● **DIRECTIONS FOR THIS TASK**: Tell how many lines in the data contain the word "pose", and leave out everything else.

● **PROVIDED DATA**:

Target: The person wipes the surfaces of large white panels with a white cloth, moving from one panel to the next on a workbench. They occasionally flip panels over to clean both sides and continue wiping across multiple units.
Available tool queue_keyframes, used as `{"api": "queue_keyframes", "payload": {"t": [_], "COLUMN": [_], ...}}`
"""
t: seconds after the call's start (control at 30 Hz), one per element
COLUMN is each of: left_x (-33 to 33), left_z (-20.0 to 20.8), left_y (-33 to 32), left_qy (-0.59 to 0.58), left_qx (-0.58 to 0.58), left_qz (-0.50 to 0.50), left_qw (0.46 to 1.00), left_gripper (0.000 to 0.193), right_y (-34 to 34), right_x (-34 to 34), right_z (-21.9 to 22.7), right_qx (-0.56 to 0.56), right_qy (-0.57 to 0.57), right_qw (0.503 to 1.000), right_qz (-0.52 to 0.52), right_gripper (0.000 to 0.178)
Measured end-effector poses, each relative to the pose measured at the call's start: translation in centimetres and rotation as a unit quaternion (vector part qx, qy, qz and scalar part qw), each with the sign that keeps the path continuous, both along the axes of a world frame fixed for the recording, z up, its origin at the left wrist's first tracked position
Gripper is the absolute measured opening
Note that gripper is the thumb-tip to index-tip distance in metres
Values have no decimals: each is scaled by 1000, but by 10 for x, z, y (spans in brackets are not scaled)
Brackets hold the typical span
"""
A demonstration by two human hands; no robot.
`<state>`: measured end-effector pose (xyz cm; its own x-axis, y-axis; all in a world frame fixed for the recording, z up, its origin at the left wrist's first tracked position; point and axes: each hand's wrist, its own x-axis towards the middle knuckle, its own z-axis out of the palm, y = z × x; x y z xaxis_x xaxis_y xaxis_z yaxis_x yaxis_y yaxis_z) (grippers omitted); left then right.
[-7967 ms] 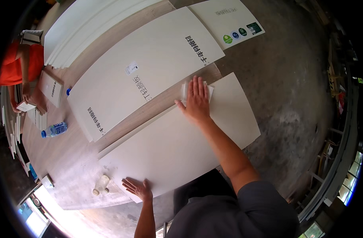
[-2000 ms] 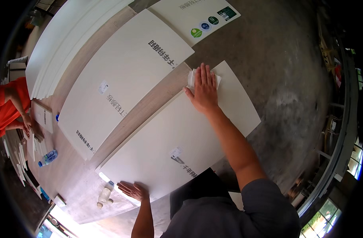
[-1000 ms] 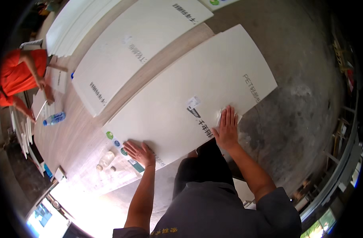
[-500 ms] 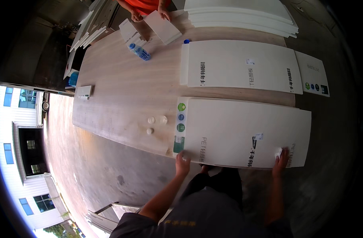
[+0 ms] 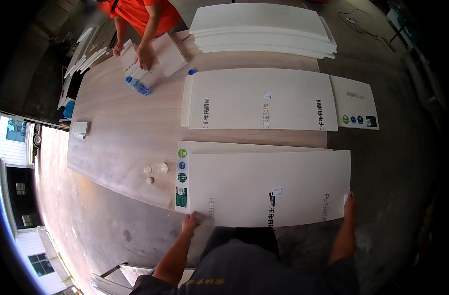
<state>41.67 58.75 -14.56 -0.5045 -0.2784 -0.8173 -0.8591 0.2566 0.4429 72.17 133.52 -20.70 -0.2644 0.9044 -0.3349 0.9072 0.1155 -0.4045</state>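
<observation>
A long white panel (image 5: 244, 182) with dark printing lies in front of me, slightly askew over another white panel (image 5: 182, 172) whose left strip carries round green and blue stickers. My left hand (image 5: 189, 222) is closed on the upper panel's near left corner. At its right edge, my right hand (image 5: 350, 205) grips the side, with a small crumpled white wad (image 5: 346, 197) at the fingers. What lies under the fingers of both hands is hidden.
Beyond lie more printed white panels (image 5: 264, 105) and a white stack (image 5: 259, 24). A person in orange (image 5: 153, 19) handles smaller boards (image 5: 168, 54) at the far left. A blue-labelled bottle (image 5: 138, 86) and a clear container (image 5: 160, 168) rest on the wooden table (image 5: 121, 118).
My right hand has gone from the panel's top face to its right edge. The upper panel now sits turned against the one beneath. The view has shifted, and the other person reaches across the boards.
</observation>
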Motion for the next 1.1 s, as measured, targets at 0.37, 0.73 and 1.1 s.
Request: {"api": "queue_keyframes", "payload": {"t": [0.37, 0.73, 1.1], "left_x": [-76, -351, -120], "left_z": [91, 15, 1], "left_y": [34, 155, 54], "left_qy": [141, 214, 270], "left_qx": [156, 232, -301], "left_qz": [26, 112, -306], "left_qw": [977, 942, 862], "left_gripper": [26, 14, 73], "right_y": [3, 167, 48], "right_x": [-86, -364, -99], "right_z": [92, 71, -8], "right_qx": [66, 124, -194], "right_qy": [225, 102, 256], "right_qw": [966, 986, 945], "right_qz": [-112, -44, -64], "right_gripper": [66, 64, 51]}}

● **EXPECTED ANSWER**: 2